He staid accordingly till three o’clock, left his patient out of all present danger, and advised Walter especially against allowing colchicum to be administered to him until his strength had recovered.
“There is no medicinal cure for gout,” said he; “pain is a mere symptom, and colchicum soothes that pain, not by affecting the disease, but by stilling the action of the heart. Well, if you still the action of that heart there, you’ll kill him as surely as if you stilled it with a pistol bullet. Knock off his champagne in three or four days, and wheel him into the sun as soon as you can with safety, fill his lungs with oxygen, and keep all worry and disputes and mental anxiety from him, if you can. Don’t contradict him for a month to come.”
The Colonel had a terrible bout of it so far as pain was concerned, but after about a fortnight the paroxysms intermitted, the appetite increased. Everybody was his nurse; everybody, including Julia Clifford, humored him; Percy Fitzroy was never mentioned, and the name of Bartley religiously avoided. The Colonel had got a fright, and was more prudent in his diet, and always in the open air.

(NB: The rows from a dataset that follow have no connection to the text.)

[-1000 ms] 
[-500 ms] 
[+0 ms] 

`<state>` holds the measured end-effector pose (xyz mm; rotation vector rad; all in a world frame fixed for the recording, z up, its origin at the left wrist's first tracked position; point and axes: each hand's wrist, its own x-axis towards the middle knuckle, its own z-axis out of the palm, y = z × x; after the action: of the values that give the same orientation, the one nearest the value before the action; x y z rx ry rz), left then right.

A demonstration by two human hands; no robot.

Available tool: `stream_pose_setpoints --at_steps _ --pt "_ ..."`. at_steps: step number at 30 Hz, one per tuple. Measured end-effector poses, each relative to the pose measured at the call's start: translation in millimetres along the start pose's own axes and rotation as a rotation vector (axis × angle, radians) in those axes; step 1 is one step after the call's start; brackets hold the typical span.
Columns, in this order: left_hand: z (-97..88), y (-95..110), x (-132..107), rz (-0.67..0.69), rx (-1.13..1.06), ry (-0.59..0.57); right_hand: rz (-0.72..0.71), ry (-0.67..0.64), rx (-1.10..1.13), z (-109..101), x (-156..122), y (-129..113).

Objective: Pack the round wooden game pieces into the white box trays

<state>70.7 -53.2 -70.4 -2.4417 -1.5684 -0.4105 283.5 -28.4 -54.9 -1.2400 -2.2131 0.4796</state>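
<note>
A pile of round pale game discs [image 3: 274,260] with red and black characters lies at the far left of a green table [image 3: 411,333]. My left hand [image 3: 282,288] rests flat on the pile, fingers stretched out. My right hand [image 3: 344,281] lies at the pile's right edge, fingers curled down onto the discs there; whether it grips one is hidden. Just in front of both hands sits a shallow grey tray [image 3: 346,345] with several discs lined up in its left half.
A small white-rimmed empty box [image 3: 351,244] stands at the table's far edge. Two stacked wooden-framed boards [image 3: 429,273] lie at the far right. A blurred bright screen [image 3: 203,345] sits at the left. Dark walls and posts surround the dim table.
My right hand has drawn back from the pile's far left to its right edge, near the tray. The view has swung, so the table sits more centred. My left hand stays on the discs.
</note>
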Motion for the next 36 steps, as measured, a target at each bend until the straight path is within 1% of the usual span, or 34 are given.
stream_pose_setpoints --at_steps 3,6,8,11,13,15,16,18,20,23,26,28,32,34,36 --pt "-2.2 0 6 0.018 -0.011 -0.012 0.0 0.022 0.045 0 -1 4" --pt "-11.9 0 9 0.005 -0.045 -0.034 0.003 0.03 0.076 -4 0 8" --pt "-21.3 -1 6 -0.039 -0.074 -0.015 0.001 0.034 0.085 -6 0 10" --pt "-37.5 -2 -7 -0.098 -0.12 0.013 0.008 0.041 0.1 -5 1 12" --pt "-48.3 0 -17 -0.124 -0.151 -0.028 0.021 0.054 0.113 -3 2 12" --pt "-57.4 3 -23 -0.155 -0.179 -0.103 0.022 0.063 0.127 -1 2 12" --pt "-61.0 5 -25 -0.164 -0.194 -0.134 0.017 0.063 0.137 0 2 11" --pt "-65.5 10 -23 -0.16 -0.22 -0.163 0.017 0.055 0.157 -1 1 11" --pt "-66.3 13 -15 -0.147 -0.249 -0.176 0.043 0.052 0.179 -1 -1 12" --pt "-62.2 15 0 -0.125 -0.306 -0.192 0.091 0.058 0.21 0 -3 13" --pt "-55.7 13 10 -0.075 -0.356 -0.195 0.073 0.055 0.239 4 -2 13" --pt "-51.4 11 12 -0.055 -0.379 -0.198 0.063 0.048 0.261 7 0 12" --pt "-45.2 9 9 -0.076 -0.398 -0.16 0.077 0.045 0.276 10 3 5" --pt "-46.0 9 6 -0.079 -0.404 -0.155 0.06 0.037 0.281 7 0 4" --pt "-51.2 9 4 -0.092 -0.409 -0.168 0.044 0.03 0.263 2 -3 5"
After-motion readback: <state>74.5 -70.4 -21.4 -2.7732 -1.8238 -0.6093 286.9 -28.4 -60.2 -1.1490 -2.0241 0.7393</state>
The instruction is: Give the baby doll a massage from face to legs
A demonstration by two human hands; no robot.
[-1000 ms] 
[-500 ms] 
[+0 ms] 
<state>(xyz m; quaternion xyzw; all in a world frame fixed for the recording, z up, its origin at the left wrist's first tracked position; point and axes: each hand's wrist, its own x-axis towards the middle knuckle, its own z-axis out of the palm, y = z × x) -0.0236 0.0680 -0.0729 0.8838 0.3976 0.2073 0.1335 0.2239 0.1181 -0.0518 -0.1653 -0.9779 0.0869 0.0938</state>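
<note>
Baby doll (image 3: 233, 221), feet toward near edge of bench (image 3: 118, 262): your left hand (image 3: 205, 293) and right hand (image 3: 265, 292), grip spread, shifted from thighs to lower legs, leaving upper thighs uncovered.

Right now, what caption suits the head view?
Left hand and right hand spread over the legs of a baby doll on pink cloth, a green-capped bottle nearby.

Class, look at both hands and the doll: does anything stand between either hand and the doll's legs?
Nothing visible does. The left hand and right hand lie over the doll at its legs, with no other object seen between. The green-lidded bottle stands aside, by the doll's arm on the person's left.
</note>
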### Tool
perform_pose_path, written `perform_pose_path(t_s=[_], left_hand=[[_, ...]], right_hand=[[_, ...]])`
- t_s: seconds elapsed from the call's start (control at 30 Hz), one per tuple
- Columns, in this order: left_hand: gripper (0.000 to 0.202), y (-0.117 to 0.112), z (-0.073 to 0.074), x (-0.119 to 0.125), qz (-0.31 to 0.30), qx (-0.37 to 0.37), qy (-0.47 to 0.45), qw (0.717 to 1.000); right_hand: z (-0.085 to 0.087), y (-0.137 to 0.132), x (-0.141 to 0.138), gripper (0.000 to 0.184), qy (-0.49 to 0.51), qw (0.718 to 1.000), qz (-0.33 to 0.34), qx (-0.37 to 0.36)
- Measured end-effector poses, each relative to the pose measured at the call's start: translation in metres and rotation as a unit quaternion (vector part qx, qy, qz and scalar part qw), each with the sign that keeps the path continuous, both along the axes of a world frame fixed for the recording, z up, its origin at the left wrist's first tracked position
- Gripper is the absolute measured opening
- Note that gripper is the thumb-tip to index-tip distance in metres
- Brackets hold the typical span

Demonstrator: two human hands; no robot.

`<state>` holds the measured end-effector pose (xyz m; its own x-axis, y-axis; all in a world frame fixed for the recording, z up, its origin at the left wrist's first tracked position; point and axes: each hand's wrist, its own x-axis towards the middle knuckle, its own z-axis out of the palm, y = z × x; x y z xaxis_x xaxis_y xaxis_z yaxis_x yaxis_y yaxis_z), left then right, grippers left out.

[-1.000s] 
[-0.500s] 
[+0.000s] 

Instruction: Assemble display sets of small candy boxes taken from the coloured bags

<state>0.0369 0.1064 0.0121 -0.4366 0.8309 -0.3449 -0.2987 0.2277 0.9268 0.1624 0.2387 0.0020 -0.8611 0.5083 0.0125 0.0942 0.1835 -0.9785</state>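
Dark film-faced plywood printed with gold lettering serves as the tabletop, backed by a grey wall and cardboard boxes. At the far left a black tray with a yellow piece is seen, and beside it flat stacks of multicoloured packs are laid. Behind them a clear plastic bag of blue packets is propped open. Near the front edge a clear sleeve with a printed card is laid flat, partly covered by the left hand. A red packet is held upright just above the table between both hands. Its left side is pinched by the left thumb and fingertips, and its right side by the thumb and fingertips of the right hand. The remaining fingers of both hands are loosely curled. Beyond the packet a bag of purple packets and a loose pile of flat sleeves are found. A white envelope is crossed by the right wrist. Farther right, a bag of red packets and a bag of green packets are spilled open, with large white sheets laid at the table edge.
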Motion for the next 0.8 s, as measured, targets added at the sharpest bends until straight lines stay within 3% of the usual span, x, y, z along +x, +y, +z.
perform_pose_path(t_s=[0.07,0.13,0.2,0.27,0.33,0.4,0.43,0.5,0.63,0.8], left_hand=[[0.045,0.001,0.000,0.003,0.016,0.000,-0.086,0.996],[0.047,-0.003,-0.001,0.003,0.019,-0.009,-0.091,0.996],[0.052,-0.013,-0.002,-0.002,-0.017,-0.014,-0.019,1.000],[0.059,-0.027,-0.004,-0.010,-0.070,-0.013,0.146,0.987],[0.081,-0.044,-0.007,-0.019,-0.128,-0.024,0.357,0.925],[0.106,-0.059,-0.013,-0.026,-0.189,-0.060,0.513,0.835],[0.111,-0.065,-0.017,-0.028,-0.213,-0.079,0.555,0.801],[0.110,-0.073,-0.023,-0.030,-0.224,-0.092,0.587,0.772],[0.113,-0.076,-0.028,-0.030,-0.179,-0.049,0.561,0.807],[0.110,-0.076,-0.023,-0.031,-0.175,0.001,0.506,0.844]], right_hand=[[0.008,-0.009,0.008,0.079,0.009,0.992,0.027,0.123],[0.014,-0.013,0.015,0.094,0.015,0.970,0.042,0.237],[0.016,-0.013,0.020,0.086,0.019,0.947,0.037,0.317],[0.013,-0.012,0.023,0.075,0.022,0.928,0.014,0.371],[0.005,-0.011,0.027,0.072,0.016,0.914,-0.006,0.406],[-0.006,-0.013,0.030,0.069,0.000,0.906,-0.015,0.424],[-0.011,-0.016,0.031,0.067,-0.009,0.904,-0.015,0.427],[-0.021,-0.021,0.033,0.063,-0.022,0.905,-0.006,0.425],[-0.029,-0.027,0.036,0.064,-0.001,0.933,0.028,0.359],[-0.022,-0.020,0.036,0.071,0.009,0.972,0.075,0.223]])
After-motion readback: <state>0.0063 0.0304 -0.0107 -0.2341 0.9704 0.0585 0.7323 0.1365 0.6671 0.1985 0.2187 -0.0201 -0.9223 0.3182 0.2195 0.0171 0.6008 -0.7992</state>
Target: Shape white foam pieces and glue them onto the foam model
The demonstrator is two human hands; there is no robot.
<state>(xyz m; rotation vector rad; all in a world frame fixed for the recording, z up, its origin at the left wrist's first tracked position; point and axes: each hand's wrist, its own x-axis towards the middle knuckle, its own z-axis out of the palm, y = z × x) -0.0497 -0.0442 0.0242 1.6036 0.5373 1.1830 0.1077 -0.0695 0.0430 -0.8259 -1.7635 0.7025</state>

Walter left him only at odd times, when he could hope to get a hasty word with Mary, and tell her how things were going, and do all that man could do to keep her heart up, and reconcile her to the present situation.
Returning from his wife one day, and leaving her depressed by their galling situation, though she was never peevish, but very sad and thoughtful, he found his father and Julia Clifford in the library. Julia had been writing letters for him; she gave Walter a deprecatory look, as much as to say, “What I am doing is by compulsion, and you won’t like it.” Colonel Clifford didn’t leave the young man in any doubt about the matter. He said: “Walter, you heard me speak of Bell, the counsel who leads this circuit. I was once so fortunate as to do him a good turn, and he has not forgotten it; he will sleep here the day after to-morrow, and he will go over that black-guard’s lease: he has been in plenty of mining cases. I have got a sort of half opinion out of him already; he thinks it contrary to the equity of contracts that minerals should pass under a farm lease where the surface of the soil is a just equivalent to the yearly payment; but the old fox won’t speak positively till he has read every syllable of the lease. However, it stands to reason that it’s a fraud; it comes from a man who is all fraud; but thank God I am myself again.”
He started up erect as a dart. “I’ll have him off my lands; I’ll drag him out of the bowels of the earth, him and all his clan.”
With this and other threats of the same character he marched out of the room, striking the floor hard with his stick as he went, and left Julia Clifford amazed, and Walter Clifford aghast, at his vindictive fury.